While the same fatty acids predominate, the amounts in blade are consistently higher than those in stipe, as seen in Figure 2. This is consistent with results found by Schmid and Stengel [24]. At minimum, the amounts in blade are 1.1 times higher than in stipe for myristic acid (C14:0) in the PL fraction, and at maximum, 69.3 times higher than in stipe for SDA in the FFA fraction. For the FFA and PL fractions, the largest differences are found in the fatty acids ALA, SDA, and EPA. In the NL fraction, the largest difference between stipe and blade amounts is found in stearic acid (C18:0), while blade and stipe amounts are almost equal in the FFA and PL fractions for the same fatty acid.

4. Conclusions

A total of 42 different fatty acids are identified and quantified in the stipe and blade of L. hyperborea, with maximum two fatty acids having trans configuration.

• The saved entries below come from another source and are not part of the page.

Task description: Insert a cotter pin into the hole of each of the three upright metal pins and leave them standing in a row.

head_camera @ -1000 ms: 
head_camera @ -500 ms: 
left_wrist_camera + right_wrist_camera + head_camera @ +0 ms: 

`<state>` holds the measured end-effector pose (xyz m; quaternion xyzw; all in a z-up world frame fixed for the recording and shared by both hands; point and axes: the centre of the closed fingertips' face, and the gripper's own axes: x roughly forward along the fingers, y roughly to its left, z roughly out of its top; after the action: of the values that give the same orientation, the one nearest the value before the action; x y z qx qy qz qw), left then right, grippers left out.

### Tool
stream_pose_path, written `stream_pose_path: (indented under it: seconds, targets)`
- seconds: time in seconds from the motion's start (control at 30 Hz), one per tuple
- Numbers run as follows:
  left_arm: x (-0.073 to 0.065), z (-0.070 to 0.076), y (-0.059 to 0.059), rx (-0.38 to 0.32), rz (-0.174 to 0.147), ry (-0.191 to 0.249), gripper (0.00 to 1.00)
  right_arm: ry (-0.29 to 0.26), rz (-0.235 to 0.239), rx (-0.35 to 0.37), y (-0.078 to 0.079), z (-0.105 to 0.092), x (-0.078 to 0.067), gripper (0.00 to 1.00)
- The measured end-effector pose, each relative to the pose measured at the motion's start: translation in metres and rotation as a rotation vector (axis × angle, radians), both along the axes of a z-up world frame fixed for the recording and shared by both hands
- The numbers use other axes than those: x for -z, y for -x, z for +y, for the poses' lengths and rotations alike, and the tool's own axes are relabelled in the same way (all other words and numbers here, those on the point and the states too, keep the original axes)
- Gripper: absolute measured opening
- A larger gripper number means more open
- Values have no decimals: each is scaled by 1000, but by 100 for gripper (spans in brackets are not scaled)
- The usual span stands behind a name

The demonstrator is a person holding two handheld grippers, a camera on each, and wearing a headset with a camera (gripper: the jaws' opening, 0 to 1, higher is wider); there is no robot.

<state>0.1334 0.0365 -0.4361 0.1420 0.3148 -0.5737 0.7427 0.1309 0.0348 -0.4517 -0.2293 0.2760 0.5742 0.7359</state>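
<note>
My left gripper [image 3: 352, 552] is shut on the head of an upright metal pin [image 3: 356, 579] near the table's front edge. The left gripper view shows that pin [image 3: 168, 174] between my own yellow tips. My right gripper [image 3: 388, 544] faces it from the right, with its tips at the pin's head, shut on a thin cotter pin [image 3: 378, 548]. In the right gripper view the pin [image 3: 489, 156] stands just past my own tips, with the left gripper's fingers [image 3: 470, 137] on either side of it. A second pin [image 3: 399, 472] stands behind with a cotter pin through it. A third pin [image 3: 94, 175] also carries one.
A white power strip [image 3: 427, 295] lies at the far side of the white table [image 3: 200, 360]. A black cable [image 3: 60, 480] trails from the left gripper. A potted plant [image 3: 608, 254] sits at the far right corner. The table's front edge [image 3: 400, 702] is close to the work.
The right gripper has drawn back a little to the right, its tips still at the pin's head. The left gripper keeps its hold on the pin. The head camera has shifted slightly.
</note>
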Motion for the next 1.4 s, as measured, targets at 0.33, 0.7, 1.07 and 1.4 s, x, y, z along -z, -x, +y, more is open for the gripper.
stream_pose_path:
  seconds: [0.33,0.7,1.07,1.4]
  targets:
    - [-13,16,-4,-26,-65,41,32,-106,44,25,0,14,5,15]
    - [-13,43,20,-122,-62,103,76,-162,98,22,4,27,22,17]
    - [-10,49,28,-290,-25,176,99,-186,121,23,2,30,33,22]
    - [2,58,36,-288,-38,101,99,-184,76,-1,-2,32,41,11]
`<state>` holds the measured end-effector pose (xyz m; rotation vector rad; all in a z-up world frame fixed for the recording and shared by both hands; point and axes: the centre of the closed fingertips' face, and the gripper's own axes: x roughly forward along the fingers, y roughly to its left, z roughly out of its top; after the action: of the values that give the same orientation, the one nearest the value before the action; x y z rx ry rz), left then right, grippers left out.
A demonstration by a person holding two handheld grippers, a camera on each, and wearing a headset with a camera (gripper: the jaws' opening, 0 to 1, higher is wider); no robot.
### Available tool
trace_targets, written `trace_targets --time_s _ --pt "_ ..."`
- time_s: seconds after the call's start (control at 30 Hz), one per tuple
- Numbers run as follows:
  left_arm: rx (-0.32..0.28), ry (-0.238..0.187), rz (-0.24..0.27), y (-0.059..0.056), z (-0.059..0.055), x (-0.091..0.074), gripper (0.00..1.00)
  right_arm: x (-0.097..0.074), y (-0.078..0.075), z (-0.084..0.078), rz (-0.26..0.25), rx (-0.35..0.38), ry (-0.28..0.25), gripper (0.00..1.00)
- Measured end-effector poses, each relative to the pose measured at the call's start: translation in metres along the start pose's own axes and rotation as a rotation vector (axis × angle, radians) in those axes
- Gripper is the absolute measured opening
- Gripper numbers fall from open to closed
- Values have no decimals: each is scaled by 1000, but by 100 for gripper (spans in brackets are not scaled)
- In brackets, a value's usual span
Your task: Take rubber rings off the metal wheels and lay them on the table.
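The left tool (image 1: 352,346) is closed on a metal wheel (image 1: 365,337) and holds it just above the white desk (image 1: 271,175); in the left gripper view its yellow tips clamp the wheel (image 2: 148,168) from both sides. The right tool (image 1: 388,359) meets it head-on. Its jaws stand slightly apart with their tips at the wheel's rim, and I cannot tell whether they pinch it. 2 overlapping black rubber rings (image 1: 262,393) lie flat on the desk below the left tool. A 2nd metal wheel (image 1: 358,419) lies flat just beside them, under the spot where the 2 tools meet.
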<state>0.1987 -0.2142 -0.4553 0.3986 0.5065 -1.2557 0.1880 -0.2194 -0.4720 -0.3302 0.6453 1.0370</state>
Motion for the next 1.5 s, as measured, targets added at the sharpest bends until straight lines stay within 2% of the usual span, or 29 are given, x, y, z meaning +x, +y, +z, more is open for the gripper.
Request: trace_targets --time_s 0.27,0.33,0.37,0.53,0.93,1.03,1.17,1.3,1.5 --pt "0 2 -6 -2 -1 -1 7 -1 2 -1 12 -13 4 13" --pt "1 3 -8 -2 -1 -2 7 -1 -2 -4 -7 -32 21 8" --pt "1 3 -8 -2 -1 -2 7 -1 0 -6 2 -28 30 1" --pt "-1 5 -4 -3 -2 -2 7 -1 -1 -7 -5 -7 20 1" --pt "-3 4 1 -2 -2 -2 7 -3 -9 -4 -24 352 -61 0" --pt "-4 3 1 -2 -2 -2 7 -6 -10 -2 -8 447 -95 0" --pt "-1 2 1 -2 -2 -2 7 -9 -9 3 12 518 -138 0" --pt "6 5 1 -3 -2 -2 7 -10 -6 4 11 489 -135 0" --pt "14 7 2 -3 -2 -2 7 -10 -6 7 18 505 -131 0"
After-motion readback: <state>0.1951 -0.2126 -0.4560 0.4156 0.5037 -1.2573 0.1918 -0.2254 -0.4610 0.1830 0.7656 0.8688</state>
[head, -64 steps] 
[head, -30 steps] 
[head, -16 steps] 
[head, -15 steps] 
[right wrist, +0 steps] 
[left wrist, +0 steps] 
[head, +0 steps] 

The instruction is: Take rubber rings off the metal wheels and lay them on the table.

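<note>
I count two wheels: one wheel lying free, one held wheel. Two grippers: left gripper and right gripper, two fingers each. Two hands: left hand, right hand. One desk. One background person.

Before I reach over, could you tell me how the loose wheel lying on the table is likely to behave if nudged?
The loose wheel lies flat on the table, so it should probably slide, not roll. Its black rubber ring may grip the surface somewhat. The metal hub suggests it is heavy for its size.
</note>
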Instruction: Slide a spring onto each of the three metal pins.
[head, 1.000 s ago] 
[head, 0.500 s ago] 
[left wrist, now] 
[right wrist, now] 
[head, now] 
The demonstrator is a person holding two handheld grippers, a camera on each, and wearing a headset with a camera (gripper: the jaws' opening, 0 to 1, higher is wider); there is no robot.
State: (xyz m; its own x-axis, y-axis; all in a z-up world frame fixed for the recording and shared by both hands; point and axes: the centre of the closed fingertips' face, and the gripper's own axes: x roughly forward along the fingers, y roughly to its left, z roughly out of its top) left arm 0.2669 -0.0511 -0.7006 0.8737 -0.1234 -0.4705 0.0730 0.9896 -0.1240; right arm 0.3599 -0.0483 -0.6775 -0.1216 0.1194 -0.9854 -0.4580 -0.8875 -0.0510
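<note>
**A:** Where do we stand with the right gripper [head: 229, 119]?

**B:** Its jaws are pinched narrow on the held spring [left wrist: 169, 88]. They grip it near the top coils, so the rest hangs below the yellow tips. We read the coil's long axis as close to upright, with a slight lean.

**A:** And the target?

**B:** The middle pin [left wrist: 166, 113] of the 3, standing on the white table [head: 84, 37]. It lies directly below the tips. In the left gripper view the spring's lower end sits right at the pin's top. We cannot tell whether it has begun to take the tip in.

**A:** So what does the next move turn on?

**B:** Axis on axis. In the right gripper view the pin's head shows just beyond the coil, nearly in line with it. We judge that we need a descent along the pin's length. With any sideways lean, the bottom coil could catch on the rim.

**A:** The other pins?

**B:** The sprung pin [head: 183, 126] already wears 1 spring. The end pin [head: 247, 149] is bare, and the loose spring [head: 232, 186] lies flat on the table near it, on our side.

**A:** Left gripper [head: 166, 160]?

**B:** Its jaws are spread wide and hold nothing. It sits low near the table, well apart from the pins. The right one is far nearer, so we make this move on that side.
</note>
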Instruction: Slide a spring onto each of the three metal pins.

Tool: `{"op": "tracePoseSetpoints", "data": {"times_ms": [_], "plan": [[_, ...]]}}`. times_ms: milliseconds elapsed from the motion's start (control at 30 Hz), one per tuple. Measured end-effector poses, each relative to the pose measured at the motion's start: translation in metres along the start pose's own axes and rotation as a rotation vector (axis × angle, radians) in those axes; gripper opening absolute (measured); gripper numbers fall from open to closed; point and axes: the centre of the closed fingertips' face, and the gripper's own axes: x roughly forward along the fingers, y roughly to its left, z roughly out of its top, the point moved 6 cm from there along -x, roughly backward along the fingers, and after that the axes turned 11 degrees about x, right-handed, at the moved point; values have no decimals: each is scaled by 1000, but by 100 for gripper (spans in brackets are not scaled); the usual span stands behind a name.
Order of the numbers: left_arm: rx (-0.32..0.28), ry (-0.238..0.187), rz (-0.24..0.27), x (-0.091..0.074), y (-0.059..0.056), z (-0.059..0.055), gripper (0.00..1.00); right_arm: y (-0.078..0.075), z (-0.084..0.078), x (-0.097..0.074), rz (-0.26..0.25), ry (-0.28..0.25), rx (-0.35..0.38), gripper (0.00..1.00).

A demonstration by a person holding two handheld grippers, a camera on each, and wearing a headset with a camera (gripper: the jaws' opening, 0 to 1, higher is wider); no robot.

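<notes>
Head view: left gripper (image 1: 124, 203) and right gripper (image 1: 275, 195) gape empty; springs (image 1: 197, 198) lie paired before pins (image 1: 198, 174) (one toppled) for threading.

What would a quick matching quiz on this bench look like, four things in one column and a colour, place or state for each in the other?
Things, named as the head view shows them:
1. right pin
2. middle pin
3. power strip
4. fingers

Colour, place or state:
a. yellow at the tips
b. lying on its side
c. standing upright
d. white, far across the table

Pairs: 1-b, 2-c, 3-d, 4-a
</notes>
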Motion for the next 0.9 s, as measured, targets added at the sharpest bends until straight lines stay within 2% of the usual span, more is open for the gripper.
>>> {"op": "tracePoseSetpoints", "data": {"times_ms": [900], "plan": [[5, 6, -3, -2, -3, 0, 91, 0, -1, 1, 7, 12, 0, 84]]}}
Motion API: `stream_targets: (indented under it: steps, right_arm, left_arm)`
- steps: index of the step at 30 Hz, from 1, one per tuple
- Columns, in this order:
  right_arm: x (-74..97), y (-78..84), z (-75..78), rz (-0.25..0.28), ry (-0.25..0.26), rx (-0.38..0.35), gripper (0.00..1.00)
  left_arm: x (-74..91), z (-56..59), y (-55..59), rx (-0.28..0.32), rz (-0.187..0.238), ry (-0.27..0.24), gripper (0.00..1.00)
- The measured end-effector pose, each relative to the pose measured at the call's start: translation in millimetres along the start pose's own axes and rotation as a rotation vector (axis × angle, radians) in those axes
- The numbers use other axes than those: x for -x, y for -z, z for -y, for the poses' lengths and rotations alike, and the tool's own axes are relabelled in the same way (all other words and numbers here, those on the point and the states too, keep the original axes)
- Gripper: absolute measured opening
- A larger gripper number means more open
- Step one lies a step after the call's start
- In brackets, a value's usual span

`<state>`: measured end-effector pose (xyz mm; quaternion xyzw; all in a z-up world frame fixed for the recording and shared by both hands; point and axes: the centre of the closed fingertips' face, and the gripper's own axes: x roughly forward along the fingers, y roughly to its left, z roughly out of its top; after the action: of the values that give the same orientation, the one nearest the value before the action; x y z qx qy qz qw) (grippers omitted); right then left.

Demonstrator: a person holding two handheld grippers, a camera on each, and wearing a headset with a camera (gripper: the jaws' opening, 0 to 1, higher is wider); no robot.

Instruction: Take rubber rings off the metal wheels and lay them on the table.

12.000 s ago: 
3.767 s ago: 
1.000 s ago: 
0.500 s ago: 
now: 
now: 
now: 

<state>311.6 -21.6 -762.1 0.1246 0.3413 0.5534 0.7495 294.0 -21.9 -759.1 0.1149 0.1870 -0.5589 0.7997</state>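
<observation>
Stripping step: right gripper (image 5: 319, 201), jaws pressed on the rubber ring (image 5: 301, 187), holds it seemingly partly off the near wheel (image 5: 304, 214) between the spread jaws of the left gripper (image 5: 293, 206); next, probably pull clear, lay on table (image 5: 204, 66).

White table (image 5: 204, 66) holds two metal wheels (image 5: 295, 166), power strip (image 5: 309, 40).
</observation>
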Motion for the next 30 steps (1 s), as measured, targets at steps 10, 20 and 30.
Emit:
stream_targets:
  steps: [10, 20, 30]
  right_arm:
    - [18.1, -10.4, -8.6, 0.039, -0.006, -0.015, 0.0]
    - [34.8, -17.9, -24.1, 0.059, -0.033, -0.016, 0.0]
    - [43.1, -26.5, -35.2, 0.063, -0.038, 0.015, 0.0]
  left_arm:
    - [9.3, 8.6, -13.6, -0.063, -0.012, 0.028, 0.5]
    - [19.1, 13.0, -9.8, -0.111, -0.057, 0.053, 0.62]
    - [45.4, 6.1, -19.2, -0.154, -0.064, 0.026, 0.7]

Some fatty acids are found in either stipe or blade, while others are only present in certain lipid fractions (NL, FFA, and PL) within stipe and blade. Among the predominating fatty acids are the n-3 fatty acids ALA (10.4 and 131 µg/g DW), SDA (17.2 and 394 µg/g DW), and EPA (126 and 830 µg/g DW), as well as two n-6 fatty acids: LA (96 and 296 µg/g DW) and AA (444 and 723 µg/g DW); the values in parentheses are for stipe and blade, respectively. The ratios between n-6 and n-3 fatty acids are ≤4.4/1 in all lipid fractions but especially low (≤1.3/1) in blade. The blades also presented the highest PUFA/SFA ratio. Regarding the potential of commercialization in respect of nutritional applications of L. hyperborea, blade is found to represent the most suitable material, due to higher levels of PUFAs and a low n-6/n-3 ratio.

Conflicts of Interest

The authors declare that they have no conflicts of interest.

Acknowledgments

The authors would like to thank FMC Biopolymer for sampling the L. hyperborea and Pharmatech AS for milling all samples. The authors would also like to thank the Institute of Marine Research for allowing them to use their picture of a kelp forest in the graphical abstract. This work was supported by the Norwegian University of Life Sciences.